L’Austria ha annunciato un divieto dei social network per i minori di 14 anni, introducendo sistemi di verifica dell’età e nuove misure contro la dipendenza digitale. La decisione nasce dalle preoccupazioni per salute mentale, disinformazione e manipolazione algoritmica. Il tema si estende in Europa, dove cresce la pressione per regolamentare gli algoritmi delle piattaforme. La questione centrale diventa la trasparenza: senza audit indipendenti, i social network continueranno a privilegiare il profitto rispetto alla sicurezza dei minori.
Ne abbiamo parlato molto sulle nostre pagine, dei danni che arreca l’utilizzo massivo dei social network da parte dei più piccoli e stiamo attendendo con ansia che l’Italia faccia come Australia, Olanda e Francia. Ma mentre attendiamo, scopriamo che gli altri paesi non stanno solo osservando ma passano all’azione.
Ora anche l’Austria ha deciso di affrontare in modo serio l’influenza dei social media sulla salute dei più piccoli preparando la nazione a restrizioni severe. Le autorità intendono vietare completamente l’utilizzo di tali piattaforme agli utenti che hanno età inferiore ai 14 anni.
Il programma è stato annunciato il 27 marzo e il vice cancelliere Andreas Babler ha dichiarato pubblicamente che lo Stato ha chiuso un occhio sulle conseguenze arrecate dai social network per troppo tempo.
Ha sostenuto che i social media creano dipendenza soprattutto negli adolescenti e questa dipendenza danneggia la loro salute mentale. Babler ha osservato che le piattaforme social impongono agli adolescenti degli standard estetici irrealistici, oltre che normalizzano la violenza e facilitano la diffusione di notizie false (disinformazione) e manipolazione mentale.
Il disegno di legge verrà redatto dalla coalizione ad oggi al governo, che comprende il Partito Popolare Austriaco, il Partito Socialdemocratico Austriaco e i NEOS. La presentazione del nuovo documento è prevista per la fine di giugno.

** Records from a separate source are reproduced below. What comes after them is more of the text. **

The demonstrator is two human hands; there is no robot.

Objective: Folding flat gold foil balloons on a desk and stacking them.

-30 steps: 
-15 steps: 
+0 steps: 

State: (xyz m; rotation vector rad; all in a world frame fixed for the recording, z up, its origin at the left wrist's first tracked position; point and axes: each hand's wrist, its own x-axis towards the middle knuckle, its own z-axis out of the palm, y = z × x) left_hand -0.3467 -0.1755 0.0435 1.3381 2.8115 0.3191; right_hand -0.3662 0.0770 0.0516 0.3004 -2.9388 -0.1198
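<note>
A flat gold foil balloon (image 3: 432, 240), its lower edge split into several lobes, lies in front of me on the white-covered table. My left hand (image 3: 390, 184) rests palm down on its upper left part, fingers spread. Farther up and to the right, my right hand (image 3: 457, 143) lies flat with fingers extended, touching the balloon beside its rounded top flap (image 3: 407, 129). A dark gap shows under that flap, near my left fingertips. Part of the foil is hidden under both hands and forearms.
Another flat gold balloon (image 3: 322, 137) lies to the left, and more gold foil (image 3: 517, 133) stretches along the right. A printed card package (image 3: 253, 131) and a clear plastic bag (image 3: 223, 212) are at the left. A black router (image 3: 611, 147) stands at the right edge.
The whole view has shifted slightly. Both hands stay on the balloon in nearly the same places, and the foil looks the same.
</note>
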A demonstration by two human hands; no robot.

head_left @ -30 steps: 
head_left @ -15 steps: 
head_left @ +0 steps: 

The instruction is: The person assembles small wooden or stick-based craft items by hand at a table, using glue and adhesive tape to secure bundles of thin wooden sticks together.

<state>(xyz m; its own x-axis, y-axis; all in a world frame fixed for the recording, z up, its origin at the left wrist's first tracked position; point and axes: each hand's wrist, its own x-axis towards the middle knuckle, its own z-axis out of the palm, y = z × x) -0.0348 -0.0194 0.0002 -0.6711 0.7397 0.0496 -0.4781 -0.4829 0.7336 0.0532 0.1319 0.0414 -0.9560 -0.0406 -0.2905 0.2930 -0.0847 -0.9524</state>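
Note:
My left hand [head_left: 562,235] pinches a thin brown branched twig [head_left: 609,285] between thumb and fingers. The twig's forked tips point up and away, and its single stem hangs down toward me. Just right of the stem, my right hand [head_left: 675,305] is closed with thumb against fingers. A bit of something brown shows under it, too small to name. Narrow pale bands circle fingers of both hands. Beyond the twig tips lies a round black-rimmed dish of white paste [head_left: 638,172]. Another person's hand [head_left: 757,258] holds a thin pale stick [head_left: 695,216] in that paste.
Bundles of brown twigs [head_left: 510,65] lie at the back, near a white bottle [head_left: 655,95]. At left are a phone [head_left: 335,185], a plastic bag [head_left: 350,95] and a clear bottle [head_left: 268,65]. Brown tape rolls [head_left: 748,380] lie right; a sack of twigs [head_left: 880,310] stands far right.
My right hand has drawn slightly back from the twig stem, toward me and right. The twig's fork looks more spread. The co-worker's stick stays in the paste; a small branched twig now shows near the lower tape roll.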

Il responsabile per la digitalizzazione del paese, Alexander Pröll, ha annunciato che la modalità introdotta relativa alla verifica dell’età, si avvarrà di metodi tecnici moderni. Tali metodi verranno adottati nel rispetto della protezione dei dati personali. Al momento mentre scriviamo, le decisioni specifiche su tali metodi non sono ancora rese note.
Il divieto non sarà legato a servizi specifici, la restrizione si applicherà alle piattaforme che utilizzano i loro algoritmi per creare dipendenza sistemica, traendo profitto dagli utenti e danneggiano i minori. Allo stesso tempo, le autorità prevedono di introdurre un nuovo corso specifico di “alfabetizzazione mediatica” all’interno delle scuole, per poter aiutare gli adolescenti a comprendere al meglio il funzionamento dei servizi digitali che vengono messi a disposizione e a comprenderne i rischi ad essi associati.
L’Austria, come abbiamo detto, non è sola. L’Australia ha approvato una legge analoga nel 2024 la quale vieta l’accesso ai social network ai minori di 16 anni. Tale regolamento è entrato in vigore a dicembre 2025.
Anche in Europa si sta riflettendo su questo argomento e le restrizioni si stanno inasprendo. Anche l’Olanda sta pensando di vietare social media ai minori di 15 anni. Sono in corso discussioni a livello di Unione Europea sull’introduzione di limiti di età uniformi per piattaforme popolari come TikTok e Instagram.
Emerge quindi, e con grande forza, la necessità di intervenire non solo mediante le modalità di accesso ai social network, ma anche sulla trasparenza dei meccanismi che regolano le piattaforme. Tutti gli algoritmi che determinano cosa vediamo e quanto tempo restiamo connessi, dovrebbero essere (e chiesto con forza) open source.
Oppure quantomeno accessibili a forme di audit indipendenti, svolte da terze parti nominate dai governi. Solo così sarà possibile verificare se questi sistemi siano progettati per massimizzare il benessere degli utenti o, al contrario, per incentivare il profitto dell’azienda che li produce.
Lo scenario appare lontano, soprattutto dove queste aziende esercitano un’influenza che supera quella degli Stati nazionali, agendo come vere e proprie lobby globali.
Diventa fondamentale spingere verso questo modello, ovvero una diffusa auditabilità degli algoritmi. Senza questa evoluzione, il rischio è non farà altro che aumentare ed alimentare disinformazione e polarizzazione sociale, che trovano terreno fertile in tutti quei sistemi opachi e poco verificabili.